Eczema Of The Nipple And Areola
Eczema can involve the areola and/or nipple to varying degrees and can be part of a generalized skin disorder. However, it can also be due to Paget’s disease of the nipple or invasion of the epidermis by an intraductal breast tumor.
The nipple area may sometimes be affected by molluscum contagiosum (swelling with associated ulcer), herpetic lesions and warts .
Sebaceous cysts of the nipple are rarely found. This condition manifests itself as a painless swelling closely related to the nipple, and communicating or not with a lactiferous duct. Sebaceous cysts can become infected.
One or both nipples can be affected by the continued friction caused by a shirt or other clothing, especially during the performance of a sporting activity. The people most exposed to this disease are those who run ( hence the name “runner’s nipple”) or breastfeed. In most cases, this trauma is associated with the presence of sweat and heat and can cause skin irritation, redness , soreness, dryness or bleeding.

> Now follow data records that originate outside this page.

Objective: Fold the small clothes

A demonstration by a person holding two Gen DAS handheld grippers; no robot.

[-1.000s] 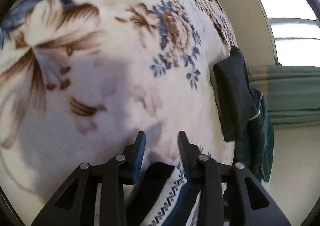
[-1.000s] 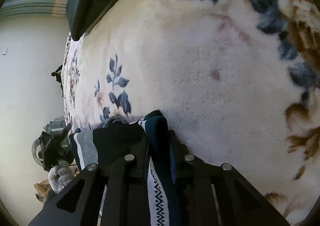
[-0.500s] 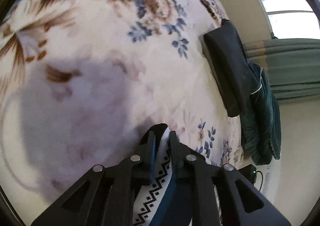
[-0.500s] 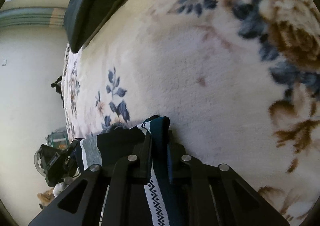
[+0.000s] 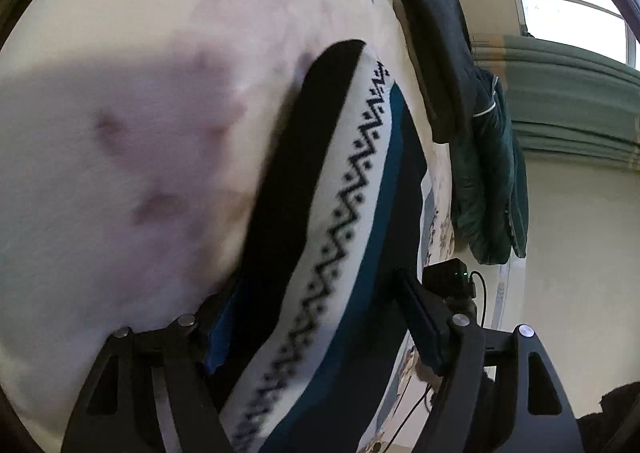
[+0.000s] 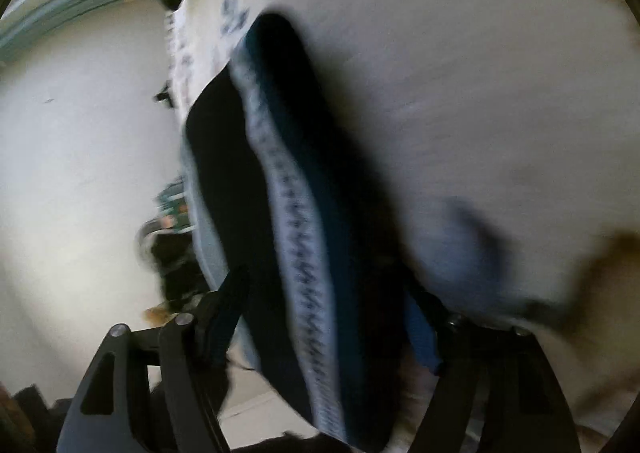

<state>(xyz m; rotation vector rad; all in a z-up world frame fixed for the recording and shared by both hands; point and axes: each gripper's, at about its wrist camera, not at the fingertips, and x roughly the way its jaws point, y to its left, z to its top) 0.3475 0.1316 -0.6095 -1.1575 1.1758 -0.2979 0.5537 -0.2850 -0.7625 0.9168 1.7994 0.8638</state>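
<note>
Where both tools pinched the patterned garment [image 5: 340, 213] a second ago, the left tool [image 5: 320, 317] and right tool [image 6: 324, 305] have just been opening, jaws wide around it on the floral blanket [image 5: 120, 173].

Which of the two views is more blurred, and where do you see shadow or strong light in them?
Right wrist view: heavy motion blur, smearing the sock pattern and blanket. Left wrist view: sharper, zigzag on the sock still readable, soft at the near end; a broad grey shadow lies on the blanket; the window is overexposed. Both bend strongly at the edges, fisheye.
</note>
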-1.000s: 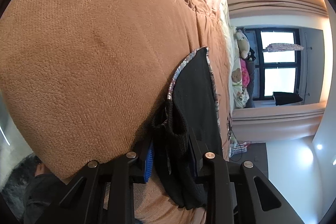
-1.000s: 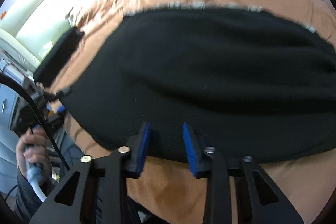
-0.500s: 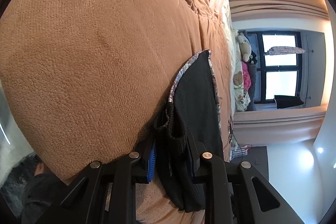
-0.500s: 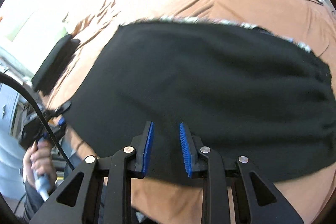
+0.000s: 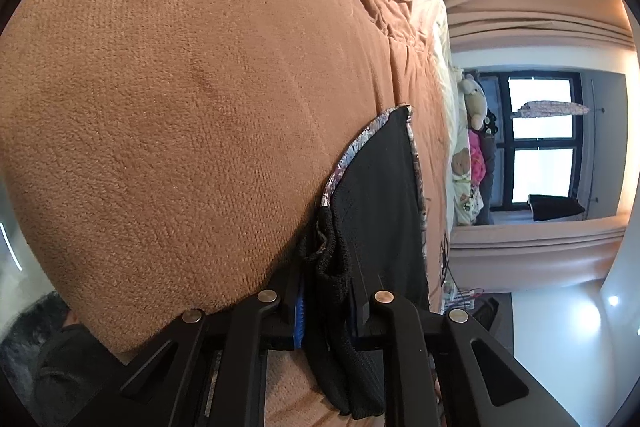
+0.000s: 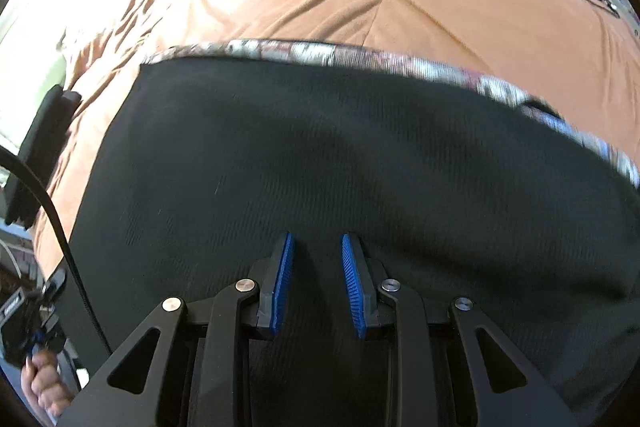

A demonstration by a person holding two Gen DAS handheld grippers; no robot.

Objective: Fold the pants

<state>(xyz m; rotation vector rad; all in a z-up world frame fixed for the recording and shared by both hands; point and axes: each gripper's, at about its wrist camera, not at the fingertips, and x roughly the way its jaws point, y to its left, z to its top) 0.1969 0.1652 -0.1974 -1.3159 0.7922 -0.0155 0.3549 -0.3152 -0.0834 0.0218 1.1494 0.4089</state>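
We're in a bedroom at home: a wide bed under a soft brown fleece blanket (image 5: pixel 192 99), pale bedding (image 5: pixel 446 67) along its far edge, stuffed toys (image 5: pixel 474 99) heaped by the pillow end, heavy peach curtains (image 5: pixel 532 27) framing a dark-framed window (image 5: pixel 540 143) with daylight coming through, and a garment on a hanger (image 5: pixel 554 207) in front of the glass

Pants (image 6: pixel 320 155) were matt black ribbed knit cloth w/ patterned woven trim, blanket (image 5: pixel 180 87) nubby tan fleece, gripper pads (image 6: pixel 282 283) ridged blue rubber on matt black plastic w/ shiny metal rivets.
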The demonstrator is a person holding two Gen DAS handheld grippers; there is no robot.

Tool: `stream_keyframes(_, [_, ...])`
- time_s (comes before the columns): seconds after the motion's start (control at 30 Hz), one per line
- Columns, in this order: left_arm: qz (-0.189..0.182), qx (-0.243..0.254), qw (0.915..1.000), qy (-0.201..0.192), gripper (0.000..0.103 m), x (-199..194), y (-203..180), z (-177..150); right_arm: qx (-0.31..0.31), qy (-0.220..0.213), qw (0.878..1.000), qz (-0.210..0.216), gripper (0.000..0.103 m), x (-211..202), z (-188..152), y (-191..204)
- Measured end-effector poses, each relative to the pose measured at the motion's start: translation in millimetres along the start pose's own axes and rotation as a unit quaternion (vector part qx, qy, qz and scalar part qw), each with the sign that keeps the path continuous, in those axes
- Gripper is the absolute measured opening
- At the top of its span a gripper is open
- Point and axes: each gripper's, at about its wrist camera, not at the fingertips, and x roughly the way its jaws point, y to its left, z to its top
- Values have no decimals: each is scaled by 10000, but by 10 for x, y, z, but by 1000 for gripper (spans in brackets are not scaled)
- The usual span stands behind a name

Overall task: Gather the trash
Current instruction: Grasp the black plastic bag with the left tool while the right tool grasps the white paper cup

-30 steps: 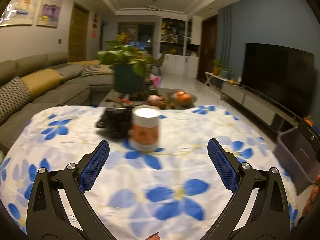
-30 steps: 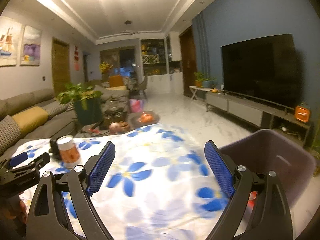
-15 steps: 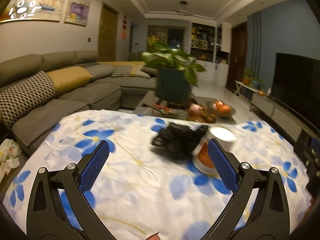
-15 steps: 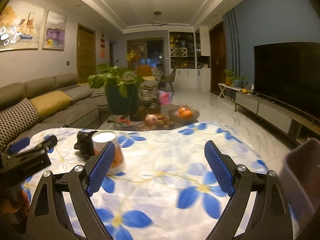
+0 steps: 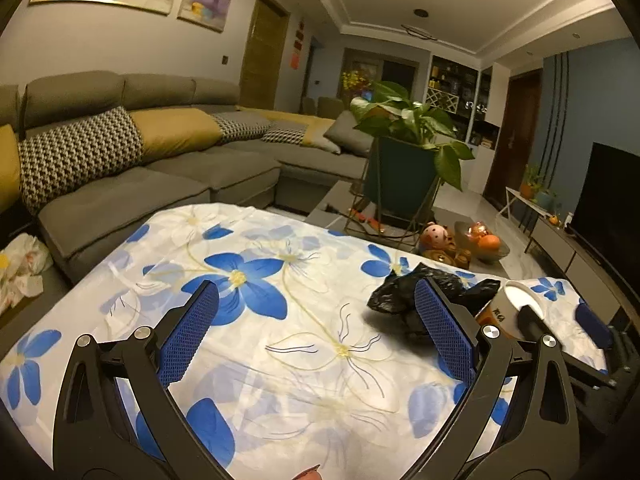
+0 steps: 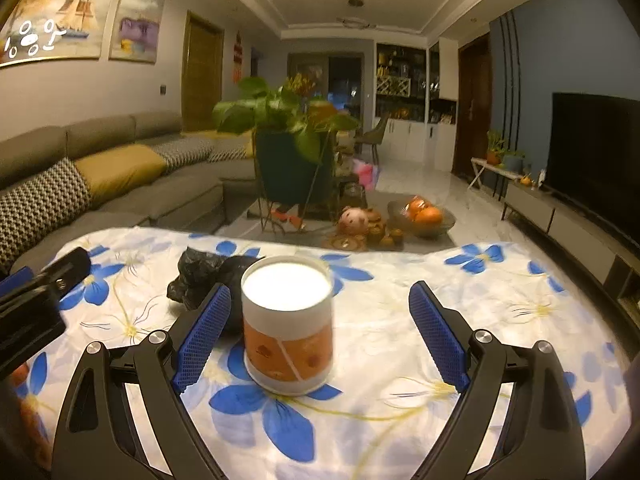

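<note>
Cup (image 6: pixel 287 322) stands upright on the flowered cloth (image 6: pixel 500 308), a paper tub with an orange print below and a white band under the rim, top white — whether lid or contents I cannot tell. It is my landmark. My right gripper (image 6: pixel 316 330) has its fingers spread wide on either side of the cup: the near-left pad (image 6: pixel 202 334) sits just beside the cup wall, the other pad well off to the cup's right. Nothing is pinched.

Behind the cup and to its left, touching or nearly touching it, lies a crumpled black plastic bag (image 6: pixel 202 280). In the left wrist view the bag (image 5: pixel 404 294) lies partly behind my left gripper's right finger, with the cup (image 5: pixel 508 310) beyond it. My left gripper (image 5: pixel 316 338) is also spread, holding nothing, over bare cloth on the bag's side of the cup.

Handling judgement — cup: light, thin-walled, crushes if squeezed hard; smooth paper, slightly slippery. Best hold is across the middle of the wall, below the white band, with gentle pressure, since it may tip if nudged low. Bag: soft, nearly weightless, no fixed shape; pinch any raised fold at its top and expect it to trail.
</note>
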Motion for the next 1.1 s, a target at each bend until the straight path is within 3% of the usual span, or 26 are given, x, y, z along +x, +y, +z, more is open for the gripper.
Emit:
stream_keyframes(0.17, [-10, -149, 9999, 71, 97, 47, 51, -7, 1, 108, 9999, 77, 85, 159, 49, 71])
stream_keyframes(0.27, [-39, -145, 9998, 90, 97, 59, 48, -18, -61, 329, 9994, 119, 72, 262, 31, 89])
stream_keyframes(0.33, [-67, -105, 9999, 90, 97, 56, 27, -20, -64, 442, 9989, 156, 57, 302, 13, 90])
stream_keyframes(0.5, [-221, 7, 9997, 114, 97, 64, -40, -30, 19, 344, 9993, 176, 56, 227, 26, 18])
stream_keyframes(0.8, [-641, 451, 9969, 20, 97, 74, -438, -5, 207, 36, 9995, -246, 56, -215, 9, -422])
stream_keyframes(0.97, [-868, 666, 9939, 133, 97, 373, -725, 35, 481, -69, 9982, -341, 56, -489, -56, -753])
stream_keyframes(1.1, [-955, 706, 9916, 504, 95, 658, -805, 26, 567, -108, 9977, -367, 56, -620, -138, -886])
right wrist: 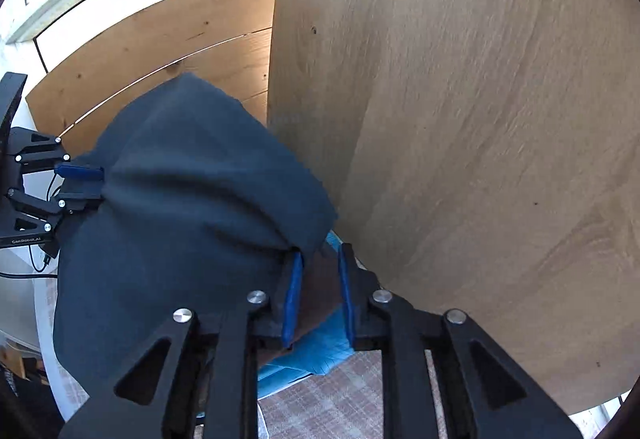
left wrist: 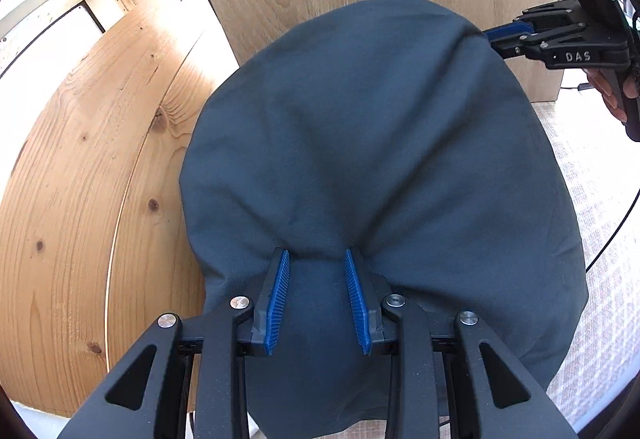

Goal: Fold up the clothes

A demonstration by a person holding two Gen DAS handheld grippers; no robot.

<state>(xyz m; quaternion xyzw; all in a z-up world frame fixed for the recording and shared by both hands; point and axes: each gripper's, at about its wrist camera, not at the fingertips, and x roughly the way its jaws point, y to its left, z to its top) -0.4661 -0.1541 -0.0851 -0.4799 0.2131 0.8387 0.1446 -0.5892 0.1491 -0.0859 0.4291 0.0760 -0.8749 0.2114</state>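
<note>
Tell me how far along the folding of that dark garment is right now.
Early stage. Done: the dark garment is picked up and spread between the two grippers. In hand: the left gripper pinches one bunched edge; the right gripper sits at the opposite edge, though its pads look apart there. Left: no crease or folded layer shows yet, so the actual folds and laying it down on the checked cloth surface remain.

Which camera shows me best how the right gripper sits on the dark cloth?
Right wrist view: the right gripper is close up, the dark cloth bunched at its blue pads. The left wrist view shows it small and side-on at the cloth's far edge.
</note>
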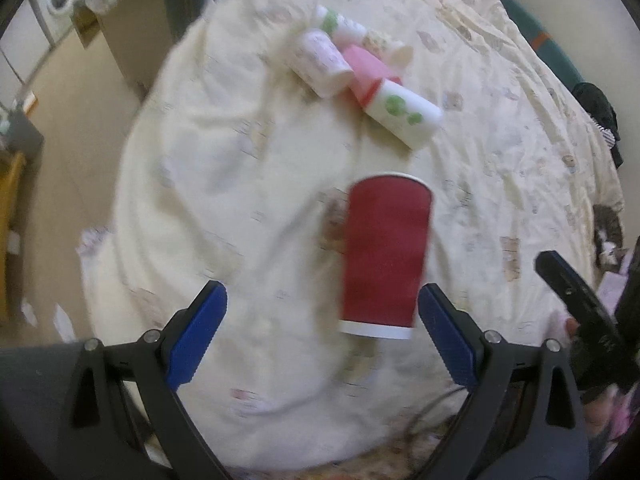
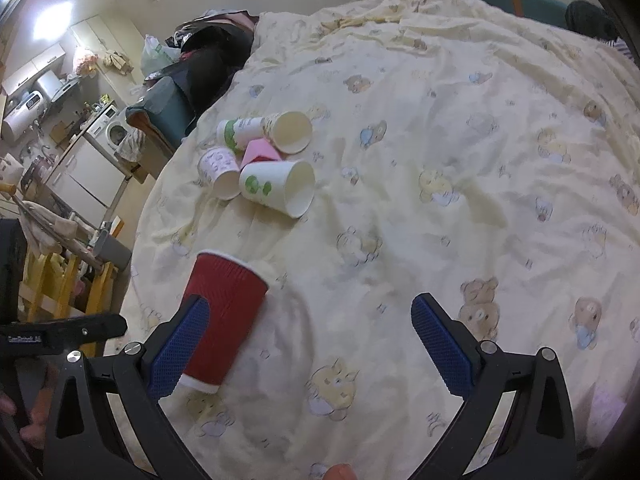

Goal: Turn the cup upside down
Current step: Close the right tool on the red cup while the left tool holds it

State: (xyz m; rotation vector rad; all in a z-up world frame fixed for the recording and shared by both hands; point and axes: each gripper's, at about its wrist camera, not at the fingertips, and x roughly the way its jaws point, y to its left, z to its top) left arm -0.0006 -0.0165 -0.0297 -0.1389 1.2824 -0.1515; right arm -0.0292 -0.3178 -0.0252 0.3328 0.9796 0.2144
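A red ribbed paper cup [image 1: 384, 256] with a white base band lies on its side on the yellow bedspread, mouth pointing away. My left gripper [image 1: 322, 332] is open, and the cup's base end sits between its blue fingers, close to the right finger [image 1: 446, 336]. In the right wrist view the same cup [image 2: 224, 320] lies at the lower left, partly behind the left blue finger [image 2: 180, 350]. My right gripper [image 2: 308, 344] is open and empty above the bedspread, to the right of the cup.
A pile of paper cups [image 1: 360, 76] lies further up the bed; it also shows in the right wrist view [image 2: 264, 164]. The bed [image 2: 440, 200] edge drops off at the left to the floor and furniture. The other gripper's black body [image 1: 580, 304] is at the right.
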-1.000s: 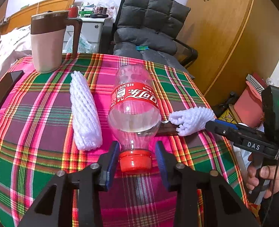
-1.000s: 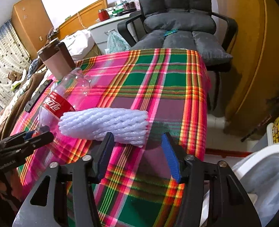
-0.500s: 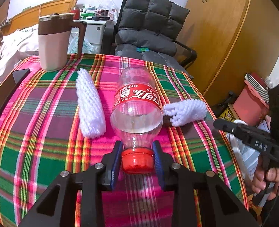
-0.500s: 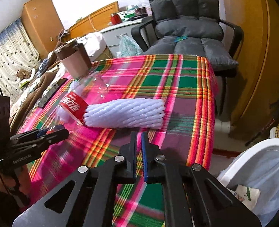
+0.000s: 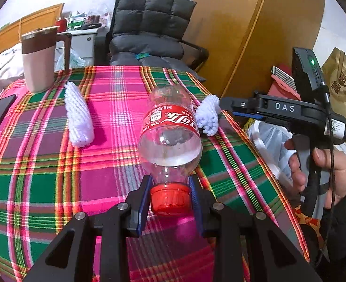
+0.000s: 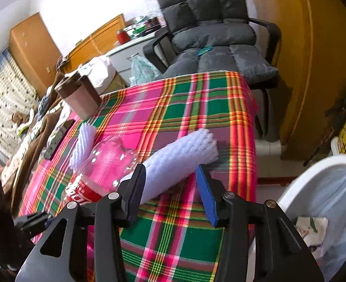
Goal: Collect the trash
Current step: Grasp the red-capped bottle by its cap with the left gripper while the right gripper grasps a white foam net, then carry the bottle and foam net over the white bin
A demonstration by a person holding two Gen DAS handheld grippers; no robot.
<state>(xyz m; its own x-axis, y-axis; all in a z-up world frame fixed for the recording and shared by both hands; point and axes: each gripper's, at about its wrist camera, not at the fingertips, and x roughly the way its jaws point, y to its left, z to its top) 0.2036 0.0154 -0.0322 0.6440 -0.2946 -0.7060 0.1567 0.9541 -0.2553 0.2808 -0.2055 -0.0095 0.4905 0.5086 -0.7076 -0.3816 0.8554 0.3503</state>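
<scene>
Both wrist views looked steeply down, close over the table (image 5: 43, 176), sharing the bottle (image 5: 170, 136) and chair (image 6: 210, 35).

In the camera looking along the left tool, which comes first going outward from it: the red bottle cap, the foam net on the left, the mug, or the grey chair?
1. Red bottle cap: right between the left tool's fingers.
2. Foam net: mid-table, left of the bottle.
3. Mug: far left corner of the table.
4. Grey chair: beyond the table's far edge.
</scene>
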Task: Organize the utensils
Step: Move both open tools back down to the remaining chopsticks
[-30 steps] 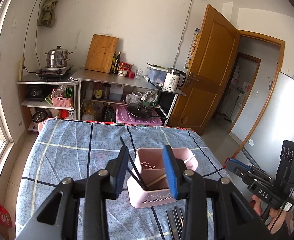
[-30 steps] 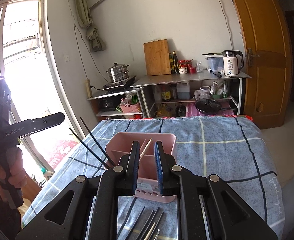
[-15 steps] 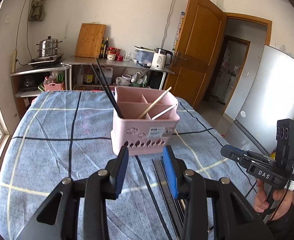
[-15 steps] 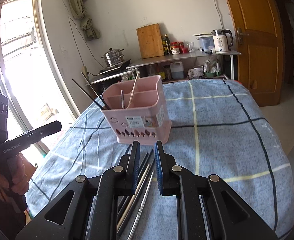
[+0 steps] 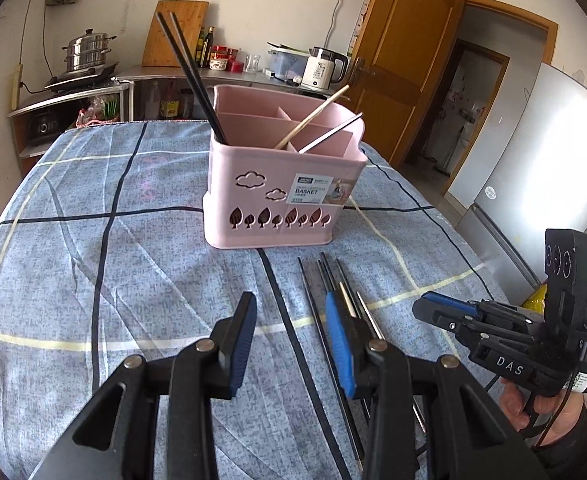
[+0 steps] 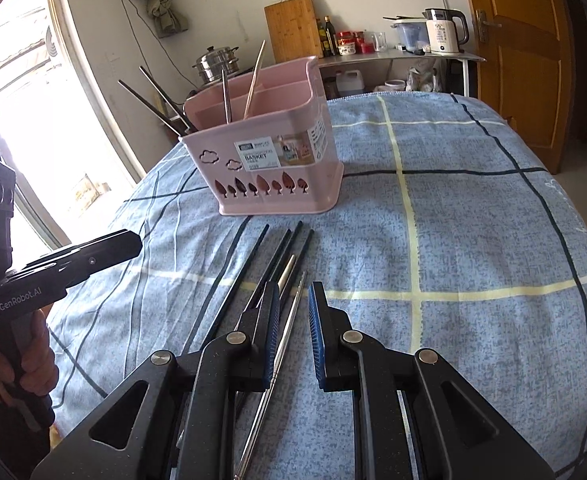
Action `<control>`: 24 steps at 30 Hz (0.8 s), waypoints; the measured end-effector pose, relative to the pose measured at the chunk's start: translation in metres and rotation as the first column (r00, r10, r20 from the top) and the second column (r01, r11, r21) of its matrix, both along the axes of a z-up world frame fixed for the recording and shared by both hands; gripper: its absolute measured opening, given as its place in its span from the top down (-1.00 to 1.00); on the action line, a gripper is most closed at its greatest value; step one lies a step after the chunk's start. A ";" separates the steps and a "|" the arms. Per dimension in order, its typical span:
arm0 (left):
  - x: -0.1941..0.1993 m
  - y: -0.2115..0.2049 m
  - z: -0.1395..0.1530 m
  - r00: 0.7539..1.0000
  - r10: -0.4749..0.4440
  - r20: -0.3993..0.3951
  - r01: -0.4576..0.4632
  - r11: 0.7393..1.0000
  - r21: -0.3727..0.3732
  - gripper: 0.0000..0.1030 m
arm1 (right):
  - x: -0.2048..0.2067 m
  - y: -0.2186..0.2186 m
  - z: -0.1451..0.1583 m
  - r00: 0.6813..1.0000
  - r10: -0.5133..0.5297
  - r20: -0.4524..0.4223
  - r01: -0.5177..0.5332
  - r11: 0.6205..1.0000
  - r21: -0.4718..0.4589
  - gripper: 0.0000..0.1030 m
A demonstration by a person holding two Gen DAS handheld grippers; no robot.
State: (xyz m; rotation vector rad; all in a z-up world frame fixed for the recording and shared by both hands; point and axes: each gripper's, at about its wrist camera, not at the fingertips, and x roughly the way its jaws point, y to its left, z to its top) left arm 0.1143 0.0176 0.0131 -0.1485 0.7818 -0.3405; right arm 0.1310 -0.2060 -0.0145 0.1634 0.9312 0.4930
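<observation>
The right gripper (image 6: 294, 320) is partly open, and a metal chopstick (image 6: 281, 352) lies between its pads, not clamped. The left gripper (image 5: 291, 340) is wide open and holds nothing. Ahead of both stands the pink utensil basket (image 5: 281, 184) on the desk (image 5: 93, 260); loose chopsticks (image 6: 269, 264) lie just before the right gripper.

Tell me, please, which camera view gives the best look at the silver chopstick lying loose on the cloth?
The right wrist view: the silver chopstick runs nearly unobstructed between the open fingers of the right hand-held gripper. In the left wrist view only a short stretch shows, the rest hidden behind the left hand-held gripper.
</observation>
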 end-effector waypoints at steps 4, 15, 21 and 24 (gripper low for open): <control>0.014 -0.009 -0.012 0.999 -0.020 -0.039 0.021 1.000 0.019 0.27 | 0.006 0.009 -0.017 0.999 0.009 -0.044 -0.010 1.000 -0.026 0.71; 0.050 -0.029 -0.038 0.991 -0.043 -0.129 0.048 0.998 0.040 0.27 | 0.018 0.024 -0.037 0.996 0.021 -0.081 -0.028 0.996 -0.084 0.71; 0.062 -0.044 -0.044 0.987 -0.060 -0.149 0.070 0.996 0.063 0.27 | 0.020 0.018 -0.036 0.997 0.007 -0.077 -0.016 0.993 -0.116 0.76; 0.068 -0.051 -0.049 0.985 -0.058 -0.163 0.074 0.993 0.090 0.28 | 0.023 0.011 -0.036 0.997 -0.012 -0.082 0.001 0.991 -0.132 0.76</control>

The friction associated with the cold can instead result in painful lesions, often with aspects similar to those of eczema and, sometimes, with micro- haemorrhage simulating bloody discharge from the nipple. The latter condition is found above all among cyclists.
Erosive Adenoma Of The Nipple
Erosive adenoma is a rare condition in which the nipple appears enlarged, sometimes ulcerated and bleeding. Also, a burning or itchy pain is reported. The diagnosis of erosive adenoma is confirmed with a biopsy. The treatment does not require the removal of the entire nipple, but only of the affected part.